:: TRY IT ::
Take the listing below and output it exactly, with no images.

====================

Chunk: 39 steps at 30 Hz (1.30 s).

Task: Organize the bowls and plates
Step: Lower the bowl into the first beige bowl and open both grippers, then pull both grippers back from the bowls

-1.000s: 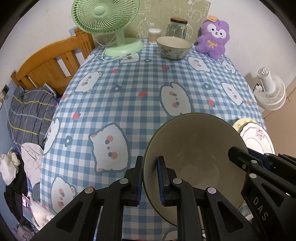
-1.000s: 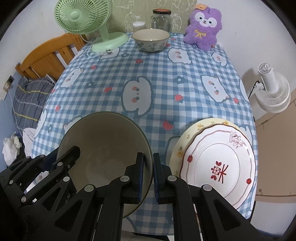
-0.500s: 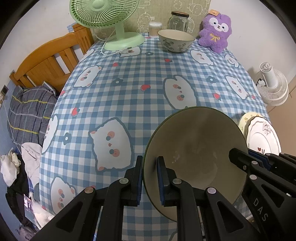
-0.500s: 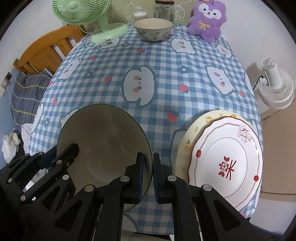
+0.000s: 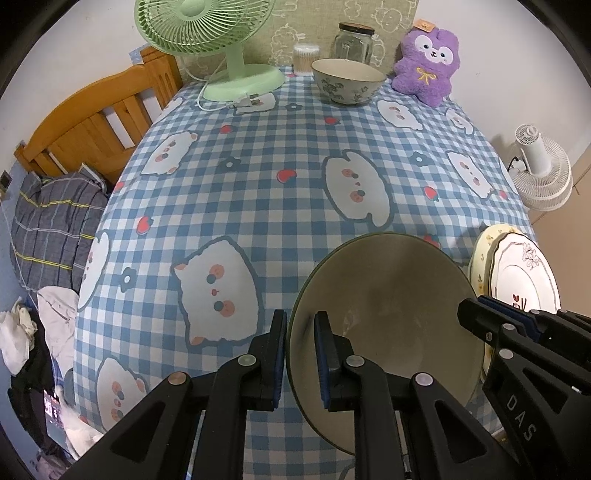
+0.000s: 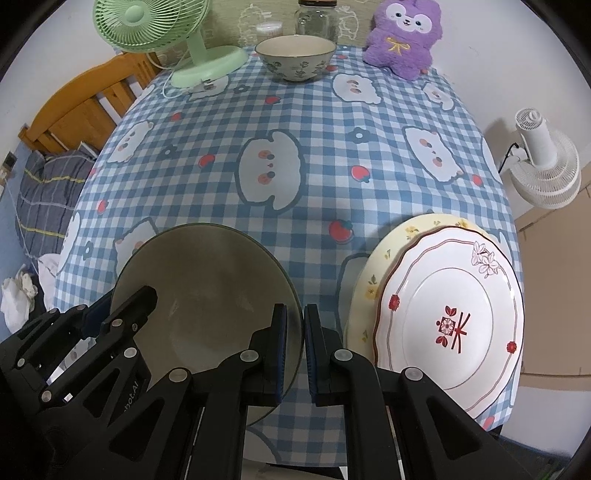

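Note:
Both grippers hold one large green-rimmed bowl (image 5: 388, 314) above the near edge of the table. My left gripper (image 5: 300, 325) is shut on its left rim. My right gripper (image 6: 294, 321) is shut on its right rim; the bowl also shows in the right wrist view (image 6: 207, 295). A second, flower-patterned bowl (image 5: 348, 80) stands at the far side of the table, also in the right wrist view (image 6: 295, 57). A white plate with red flowers (image 6: 450, 321) lies on a yellow plate (image 6: 373, 273) at the near right.
The table has a blue checked cloth (image 5: 280, 192). At its far edge stand a green fan (image 5: 218, 33), a glass jar (image 5: 352, 38), a small cotton-swab box (image 5: 306, 59) and a purple plush toy (image 5: 428, 62). A wooden bed frame (image 5: 88, 125) is left, a white fan (image 5: 543, 170) right.
Both grippers have carried the large bowl forward over the table, toward the far bowl. The far bowl and the plates appear larger now.

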Each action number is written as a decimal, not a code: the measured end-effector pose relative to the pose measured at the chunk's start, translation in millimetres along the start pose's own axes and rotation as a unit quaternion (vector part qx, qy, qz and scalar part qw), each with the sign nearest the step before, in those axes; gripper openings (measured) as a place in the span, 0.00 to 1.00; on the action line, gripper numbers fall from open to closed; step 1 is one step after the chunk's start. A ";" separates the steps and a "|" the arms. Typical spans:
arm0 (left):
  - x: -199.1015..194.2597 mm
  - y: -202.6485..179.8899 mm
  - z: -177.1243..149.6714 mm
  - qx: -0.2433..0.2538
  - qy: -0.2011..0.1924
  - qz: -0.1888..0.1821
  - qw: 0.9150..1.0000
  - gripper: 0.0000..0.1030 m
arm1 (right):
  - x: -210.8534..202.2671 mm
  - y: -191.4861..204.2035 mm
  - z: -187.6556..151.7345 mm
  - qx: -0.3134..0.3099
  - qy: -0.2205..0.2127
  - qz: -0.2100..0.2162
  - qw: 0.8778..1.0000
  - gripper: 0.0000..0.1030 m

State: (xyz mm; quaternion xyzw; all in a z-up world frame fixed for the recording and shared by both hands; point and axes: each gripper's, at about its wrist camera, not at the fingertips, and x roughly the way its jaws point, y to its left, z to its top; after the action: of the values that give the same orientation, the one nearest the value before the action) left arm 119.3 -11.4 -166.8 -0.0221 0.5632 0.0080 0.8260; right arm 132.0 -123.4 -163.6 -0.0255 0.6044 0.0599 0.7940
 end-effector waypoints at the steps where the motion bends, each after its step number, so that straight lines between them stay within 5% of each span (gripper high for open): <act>1: 0.8 -0.6 -0.5 0.001 0.002 -0.002 1.000 0.18 | 0.2 -0.5 0.4 0.002 0.000 0.000 1.000 0.12; 7: 2.8 -6.8 -6.4 0.018 0.002 -0.007 1.000 0.36 | 2.7 -4.6 1.1 0.014 0.003 0.006 1.000 0.14; 11: 3.2 -9.2 -6.9 0.024 0.003 -0.012 1.000 0.45 | -1.2 -6.7 -1.6 0.023 -0.004 0.049 0.999 0.41; 14: -1.0 -11.1 -6.9 0.028 -0.005 -0.011 1.000 0.53 | -8.7 -4.4 -2.5 0.018 -0.019 0.045 0.999 0.55; 23: -31.5 -12.9 -3.2 0.022 -0.043 0.004 0.999 0.70 | -39.9 -5.9 -3.0 0.008 -0.056 0.051 0.997 0.59; 39: -86.6 -9.1 20.5 0.018 -0.088 0.005 0.996 0.76 | -104.2 0.2 11.9 0.010 -0.121 0.036 0.992 0.73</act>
State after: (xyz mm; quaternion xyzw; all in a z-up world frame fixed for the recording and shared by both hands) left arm 107.1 -18.5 -78.5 -0.0033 0.4886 0.0042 0.8725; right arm 116.0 -128.6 -60.0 0.0119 0.5046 0.0846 0.8591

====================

:: EXERCISE ANSWER ::
Chunk: 39 steps at 30 Hz (1.30 s).

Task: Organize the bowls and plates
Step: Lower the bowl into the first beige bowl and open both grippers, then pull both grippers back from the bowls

-1.000s: 
-1.000s: 
-0.500s: 
-0.500s: 
+0.000s: 
+0.000s: 

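Note:
Both grippers hold one large green-rimmed bowl (image 5: 388, 314) above the near edge of the table. My left gripper (image 5: 300, 325) is shut on its left rim. My right gripper (image 6: 294, 321) is shut on its right rim; the bowl also shows in the right wrist view (image 6: 207, 295). A second, flower-patterned bowl (image 5: 348, 80) stands at the far side of the table, also in the right wrist view (image 6: 295, 57). A white plate with red flowers (image 6: 450, 321) lies on a yellow plate (image 6: 373, 273) at the near right.
The table has a blue checked cloth (image 5: 280, 192). At its far edge stand a green fan (image 5: 218, 33), a glass jar (image 5: 352, 38), a small cotton-swab box (image 5: 306, 59) and a purple plush toy (image 5: 428, 62). A wooden bed frame (image 5: 88, 125) is left, a white fan (image 5: 543, 170) right.
Both grippers have carried the large bowl forward over the table, toward the far bowl. The far bowl and the plates appear larger now.
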
Each action number is written as a decimal, not a code: the measured end-effector pose relative to the pose measured at the chunk's start, translation in millimetres along the start pose's own axes and rotation as a unit quaternion (vector part qx, qy, qz and scalar part qw), each with the sign nearest the step before, in those axes; gripper openings (measured) as a place in the span, 0.00 to 1.00; on the action line, gripper numbers fall from open to closed; step 1 is one step after the chunk's start. A ";" separates the steps and a "|" the arms. Typical spans:
arm0 (left):
  - x: -199.1015..194.2597 mm
  - y: -202.6485..179.8899 mm
  - z: -177.1243..149.6714 mm
  - qx: -0.2433..0.2538
  - qy: -0.2011..0.1924
  - qz: -0.1888..0.1821
  - qw: 0.9150..1.0000
  - gripper: 0.0000..0.1030 m
arm1 (right):
  - x: -210.8534..202.2671 mm
  - y: -191.4861..204.2035 mm
  - z: -187.6556..151.7345 mm
  - qx: -0.3134..0.3099
  - qy: -0.2205..0.2127
  - qz: -0.2100..0.2162
  - qw: 0.8778..1.0000
  - gripper: 0.0000..0.1030 m

State: (xyz mm; quaternion xyzw; all in a z-up world frame fixed for the recording and shared by both hands; point and axes: each gripper's, at about its wrist camera, not at the fingertips, and x roughly the way its jaws point, y to its left, z to its top; after the action: of the values that give the same orientation, the one nearest the value before the action) left arm 119.3 -11.4 -166.8 -0.0221 0.5632 0.0080 0.8260; right arm 132.0 -123.4 -163.6 -0.0255 0.6044 0.0599 0.7940
 end-effector waypoints at the steps where the motion bends, each after its step number, so that straight lines between them stay within 5% of each span (gripper high for open): <act>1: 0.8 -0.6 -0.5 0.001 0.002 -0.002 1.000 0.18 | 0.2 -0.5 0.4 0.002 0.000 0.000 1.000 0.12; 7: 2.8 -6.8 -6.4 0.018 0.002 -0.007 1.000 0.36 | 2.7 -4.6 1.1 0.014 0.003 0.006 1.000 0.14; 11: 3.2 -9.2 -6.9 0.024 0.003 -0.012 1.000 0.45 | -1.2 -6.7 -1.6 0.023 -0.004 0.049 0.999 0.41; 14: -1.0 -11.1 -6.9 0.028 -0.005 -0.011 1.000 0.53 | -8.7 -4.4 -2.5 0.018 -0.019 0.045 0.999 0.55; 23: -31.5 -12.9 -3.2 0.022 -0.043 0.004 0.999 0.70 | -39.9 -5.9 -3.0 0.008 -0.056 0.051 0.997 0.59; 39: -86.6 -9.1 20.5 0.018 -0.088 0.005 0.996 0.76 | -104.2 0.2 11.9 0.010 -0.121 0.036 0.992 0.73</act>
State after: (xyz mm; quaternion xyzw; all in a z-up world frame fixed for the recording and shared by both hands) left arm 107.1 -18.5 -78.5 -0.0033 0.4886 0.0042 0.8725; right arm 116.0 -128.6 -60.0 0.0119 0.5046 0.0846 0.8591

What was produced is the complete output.